# Deck Height w/out step



## warnerww (Apr 9, 2007)

Don't know the height requirements in your area but I would be amazed if you need railing for a deck only 15 inches off the ground.I have never seen or heard of a place that this would not be acceptable.


----------



## Darylh (Jan 2, 2006)

24 inches up here, and I also agree I dought you would need a railing at only 15 inches. As far as a step goes you have 8 inches at the other end which would be fine to get up and down from if your comfortable with it. If it was mine I would put steps ( or even a ramp) near the house just for convenience.


----------



## AtlanticWBConst. (May 12, 2006)

DLP600 said:


> I'm putting a new deck off the back of my house. It will be surrounded by existing concrete side walks. My question is how high can the deck be without railing or a step down.

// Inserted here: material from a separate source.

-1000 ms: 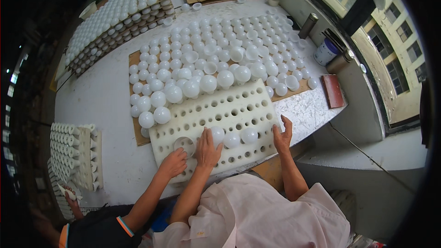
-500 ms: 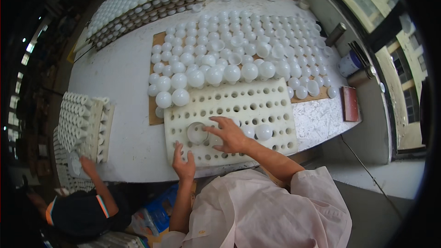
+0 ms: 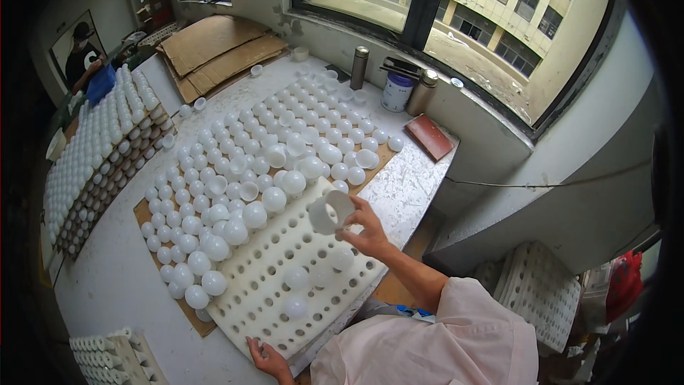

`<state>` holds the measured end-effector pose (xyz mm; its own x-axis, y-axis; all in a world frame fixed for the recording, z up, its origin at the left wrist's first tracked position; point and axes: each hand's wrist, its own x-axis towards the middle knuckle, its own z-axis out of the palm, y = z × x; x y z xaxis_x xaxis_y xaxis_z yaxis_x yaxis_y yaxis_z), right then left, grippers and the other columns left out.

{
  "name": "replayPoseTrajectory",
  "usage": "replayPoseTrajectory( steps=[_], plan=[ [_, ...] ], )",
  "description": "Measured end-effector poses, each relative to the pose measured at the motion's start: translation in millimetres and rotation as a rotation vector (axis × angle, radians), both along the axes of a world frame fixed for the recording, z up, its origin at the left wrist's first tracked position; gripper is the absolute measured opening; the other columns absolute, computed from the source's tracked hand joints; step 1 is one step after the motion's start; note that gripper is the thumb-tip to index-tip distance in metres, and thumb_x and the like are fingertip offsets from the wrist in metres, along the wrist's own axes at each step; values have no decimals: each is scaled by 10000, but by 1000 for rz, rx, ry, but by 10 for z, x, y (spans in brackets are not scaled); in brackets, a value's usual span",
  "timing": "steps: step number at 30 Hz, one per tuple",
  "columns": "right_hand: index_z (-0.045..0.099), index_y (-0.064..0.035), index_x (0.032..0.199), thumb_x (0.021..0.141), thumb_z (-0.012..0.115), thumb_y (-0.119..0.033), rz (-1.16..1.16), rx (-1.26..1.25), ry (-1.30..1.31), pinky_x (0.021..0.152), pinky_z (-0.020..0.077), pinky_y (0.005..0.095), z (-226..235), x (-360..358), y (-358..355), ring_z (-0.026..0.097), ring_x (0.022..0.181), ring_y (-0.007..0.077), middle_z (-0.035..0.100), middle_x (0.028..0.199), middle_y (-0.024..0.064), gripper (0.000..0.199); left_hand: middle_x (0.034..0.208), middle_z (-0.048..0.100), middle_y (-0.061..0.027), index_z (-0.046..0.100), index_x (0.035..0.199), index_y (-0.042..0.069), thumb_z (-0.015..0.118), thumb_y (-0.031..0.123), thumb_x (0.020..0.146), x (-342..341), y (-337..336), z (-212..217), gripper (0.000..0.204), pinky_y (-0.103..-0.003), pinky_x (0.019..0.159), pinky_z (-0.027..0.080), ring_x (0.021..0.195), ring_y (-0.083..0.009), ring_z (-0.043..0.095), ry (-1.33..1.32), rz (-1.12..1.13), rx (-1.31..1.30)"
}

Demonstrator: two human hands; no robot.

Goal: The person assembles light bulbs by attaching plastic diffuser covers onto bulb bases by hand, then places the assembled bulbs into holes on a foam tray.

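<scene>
My right hand pinches a short, wide white tube by its side, lifted above the right part of a white foam board with rows of round holes. The tube is tilted, so its open end shows. On the board, near its front edge, sit several white globe-shaped lamp covers, one of them a globe. My left hand is at the board's near left corner, fingers loosely bent and apart, with nothing visible in it. Larger white globes crowd along the board's far edge.
Beyond the board, many white globes and cups stand on a cardboard sheet. Stacked layers of globes rise at the left. Holed white trays lie lower left. A red-brown block, flasks and a tub line the window side.
My view has swung to the right and up. My right hand has taken hold of the tube from the board and raised it. My left hand is now at the board's near left corner.
</scene>
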<state>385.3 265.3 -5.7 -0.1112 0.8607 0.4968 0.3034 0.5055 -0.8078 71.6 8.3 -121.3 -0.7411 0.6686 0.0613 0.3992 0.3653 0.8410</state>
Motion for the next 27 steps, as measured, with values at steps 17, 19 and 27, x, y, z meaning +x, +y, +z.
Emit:
replayPoseTrajectory(
  steps=[17, 19, 27],
  plan=[
    [626, -83, 1024, 717, 751, -224, -680, -392, -581, 987, 408, 441, -906, 2630, 3918, 413, 1229, 368, 367, 1390, 203, 360, 1213, 564, -141, 558, 1102, 21, 334, 193, 964, 297, -442, -481, 314, -432, 1100, 248, 1158, -243, 473, 937, -493, -1421],
    [612, -92, 1064, 719, 744, -216, -679, -401, -601, 989, 402, 441, -958, 2553, 4117, 403, 1238, 360, 379, 1379, 196, 389, 1213, 564, -123, 569, 1072, 41, 291, 204, 980, 215, -499, -599, 335, -434, 1131, 208, 1170, -226, 458, 994, -610, -1683],
    [471, -200, 1311, 761, 669, -169, -279, -183, -909, 976, 374, 479, -976, 2209, 5038, 389, 1250, 338, 429, 1324, 126, 585, 1110, 597, -180, 605, 1068, 45, 432, 226, 921, 153, -543, -444, 290, -520, 1046, 302, 1095, -332, 519, 964, -541, -1153]
  ],
)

I believe that the IBC or ICC code is 30" from grade level to the deck surface.



DLP600 said:


> Right now the heights vary between 15" in a corner near the house to a low of 8" on the front of the deck. I can simply put two different steps down in a two areas, but I prefer no steps if possible. I could also lower the whole deck and put a landing step on the deck where you exit the house, but I'm not sure that will work. Any thoughts or opinions would be appreciated.


You might also wish to consult with your local building dept. They will require that you pull a permit for such a project. Speak to them about what they require in terms of your design.

The height of the your deck will be greatly affected by:

The 'size' of your deck, your landscaping, your entry onto the deck from your home, the design that you have in mind, the materials to be used, etc. All these and more will dictate the arrangement and the requirements of your subframe for your deck. The larger the deck is, the wider the joists and the supporting members are = (this equals) more height required for the deck - from grade level.


----------



## Ron6519 (Mar 28, 2007)

I would put some sort of barricade at the 15" height. It could be a bench along that section on the deck. Or a traditional railing if you don't want to take up an area on the deck. Falling backward off the deck ,especially if an older person, will result in an injury. You know, Aunt Hilda, after a few beers...
Ron


----------